#### [Records from a collection]

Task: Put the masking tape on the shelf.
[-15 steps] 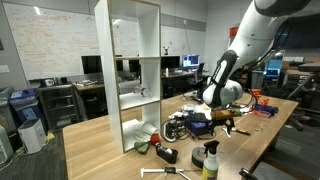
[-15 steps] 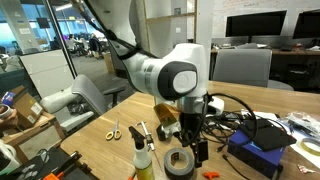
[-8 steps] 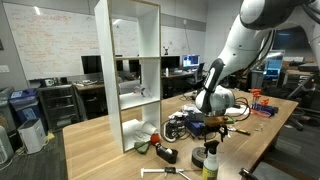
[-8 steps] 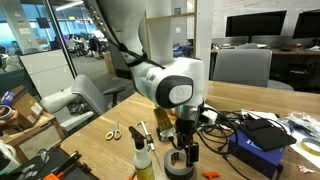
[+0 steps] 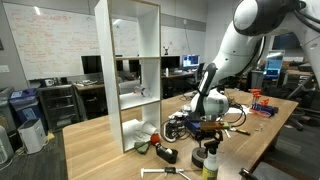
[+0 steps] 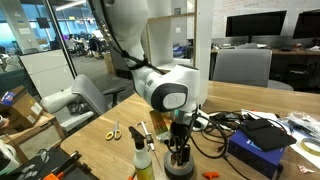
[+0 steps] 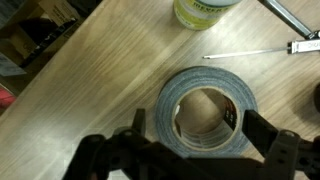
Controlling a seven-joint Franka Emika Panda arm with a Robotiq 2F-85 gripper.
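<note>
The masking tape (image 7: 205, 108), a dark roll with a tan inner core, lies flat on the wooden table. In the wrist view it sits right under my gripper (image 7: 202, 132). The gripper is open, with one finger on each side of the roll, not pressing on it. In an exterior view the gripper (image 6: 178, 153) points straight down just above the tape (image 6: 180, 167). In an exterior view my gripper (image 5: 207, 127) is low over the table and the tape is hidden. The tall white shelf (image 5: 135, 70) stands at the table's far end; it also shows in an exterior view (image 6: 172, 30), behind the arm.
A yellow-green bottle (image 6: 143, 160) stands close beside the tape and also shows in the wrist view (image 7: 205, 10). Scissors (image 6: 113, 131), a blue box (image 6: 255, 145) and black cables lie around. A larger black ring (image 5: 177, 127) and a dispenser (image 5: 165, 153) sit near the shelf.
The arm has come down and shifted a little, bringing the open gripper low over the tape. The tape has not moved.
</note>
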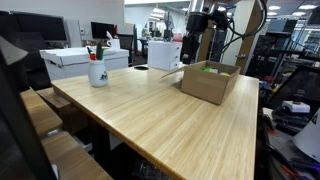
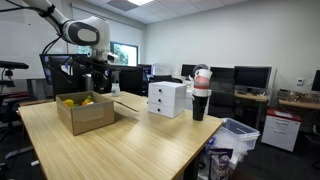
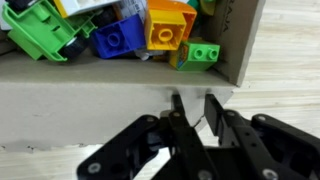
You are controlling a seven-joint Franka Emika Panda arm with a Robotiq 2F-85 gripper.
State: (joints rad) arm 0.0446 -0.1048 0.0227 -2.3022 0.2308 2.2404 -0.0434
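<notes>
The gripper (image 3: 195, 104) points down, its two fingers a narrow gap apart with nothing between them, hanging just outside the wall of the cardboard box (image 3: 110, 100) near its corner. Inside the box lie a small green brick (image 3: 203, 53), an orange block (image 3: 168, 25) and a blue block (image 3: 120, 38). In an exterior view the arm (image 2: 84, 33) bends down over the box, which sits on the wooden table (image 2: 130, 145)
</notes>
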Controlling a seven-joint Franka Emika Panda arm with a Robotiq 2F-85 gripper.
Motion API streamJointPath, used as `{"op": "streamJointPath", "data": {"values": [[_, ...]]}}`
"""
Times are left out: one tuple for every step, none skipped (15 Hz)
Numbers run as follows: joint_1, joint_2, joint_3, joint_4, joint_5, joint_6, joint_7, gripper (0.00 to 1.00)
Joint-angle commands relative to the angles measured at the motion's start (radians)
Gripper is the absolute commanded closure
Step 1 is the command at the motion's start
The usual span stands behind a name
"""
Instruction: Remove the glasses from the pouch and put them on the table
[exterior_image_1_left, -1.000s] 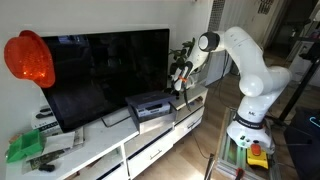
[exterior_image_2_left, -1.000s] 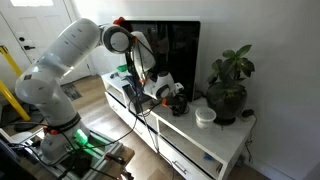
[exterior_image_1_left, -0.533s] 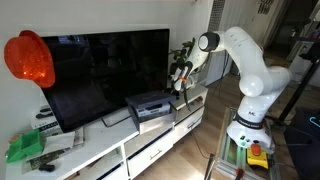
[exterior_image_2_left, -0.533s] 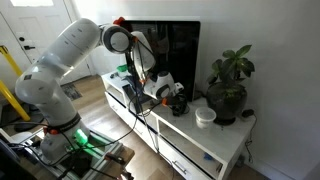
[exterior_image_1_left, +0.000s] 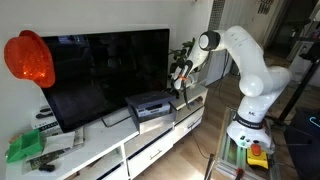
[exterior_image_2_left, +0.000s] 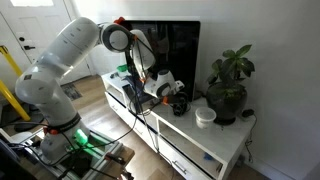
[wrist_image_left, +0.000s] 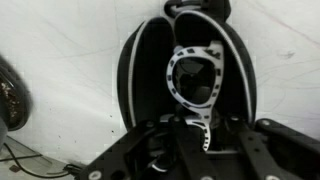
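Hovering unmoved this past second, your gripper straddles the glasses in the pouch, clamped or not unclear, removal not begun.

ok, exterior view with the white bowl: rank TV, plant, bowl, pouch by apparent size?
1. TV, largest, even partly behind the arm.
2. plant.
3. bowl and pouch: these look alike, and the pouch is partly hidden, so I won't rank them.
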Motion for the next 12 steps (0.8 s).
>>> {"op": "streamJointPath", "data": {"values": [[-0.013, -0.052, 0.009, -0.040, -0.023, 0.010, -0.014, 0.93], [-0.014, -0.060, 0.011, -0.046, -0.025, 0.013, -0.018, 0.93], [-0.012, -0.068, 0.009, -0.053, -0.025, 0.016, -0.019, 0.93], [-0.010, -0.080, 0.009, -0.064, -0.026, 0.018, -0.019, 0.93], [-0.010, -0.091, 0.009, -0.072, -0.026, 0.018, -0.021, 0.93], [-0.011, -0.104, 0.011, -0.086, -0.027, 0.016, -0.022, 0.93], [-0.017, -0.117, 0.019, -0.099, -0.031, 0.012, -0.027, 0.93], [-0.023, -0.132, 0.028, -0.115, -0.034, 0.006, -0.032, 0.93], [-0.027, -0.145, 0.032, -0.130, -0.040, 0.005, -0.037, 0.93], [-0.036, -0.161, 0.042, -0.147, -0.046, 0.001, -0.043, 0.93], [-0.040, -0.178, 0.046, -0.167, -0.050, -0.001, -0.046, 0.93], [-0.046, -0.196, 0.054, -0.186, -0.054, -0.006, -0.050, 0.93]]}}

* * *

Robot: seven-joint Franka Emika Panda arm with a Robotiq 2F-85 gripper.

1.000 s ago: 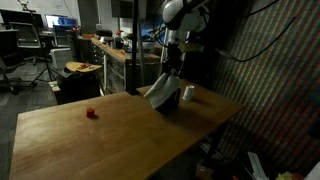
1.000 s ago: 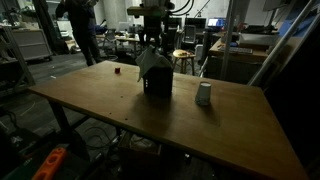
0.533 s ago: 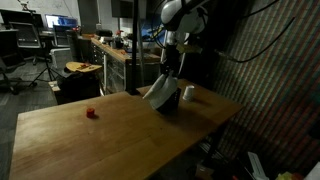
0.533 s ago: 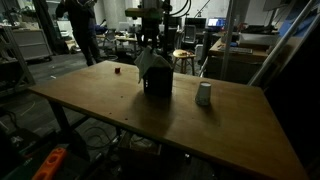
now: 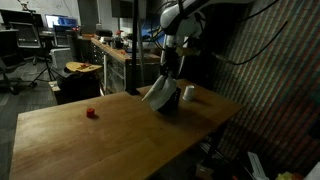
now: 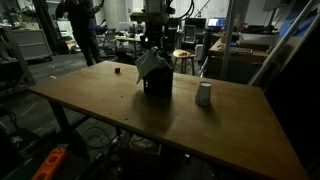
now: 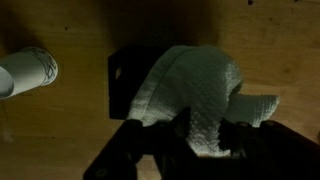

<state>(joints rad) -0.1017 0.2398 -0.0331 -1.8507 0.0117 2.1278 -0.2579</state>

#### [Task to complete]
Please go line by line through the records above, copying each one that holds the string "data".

#### [Solved exercise]
Motion API streamJointPath, used as `{"op": "streamJointPath", "data": {"values": [[_, ...]]}}`
>>> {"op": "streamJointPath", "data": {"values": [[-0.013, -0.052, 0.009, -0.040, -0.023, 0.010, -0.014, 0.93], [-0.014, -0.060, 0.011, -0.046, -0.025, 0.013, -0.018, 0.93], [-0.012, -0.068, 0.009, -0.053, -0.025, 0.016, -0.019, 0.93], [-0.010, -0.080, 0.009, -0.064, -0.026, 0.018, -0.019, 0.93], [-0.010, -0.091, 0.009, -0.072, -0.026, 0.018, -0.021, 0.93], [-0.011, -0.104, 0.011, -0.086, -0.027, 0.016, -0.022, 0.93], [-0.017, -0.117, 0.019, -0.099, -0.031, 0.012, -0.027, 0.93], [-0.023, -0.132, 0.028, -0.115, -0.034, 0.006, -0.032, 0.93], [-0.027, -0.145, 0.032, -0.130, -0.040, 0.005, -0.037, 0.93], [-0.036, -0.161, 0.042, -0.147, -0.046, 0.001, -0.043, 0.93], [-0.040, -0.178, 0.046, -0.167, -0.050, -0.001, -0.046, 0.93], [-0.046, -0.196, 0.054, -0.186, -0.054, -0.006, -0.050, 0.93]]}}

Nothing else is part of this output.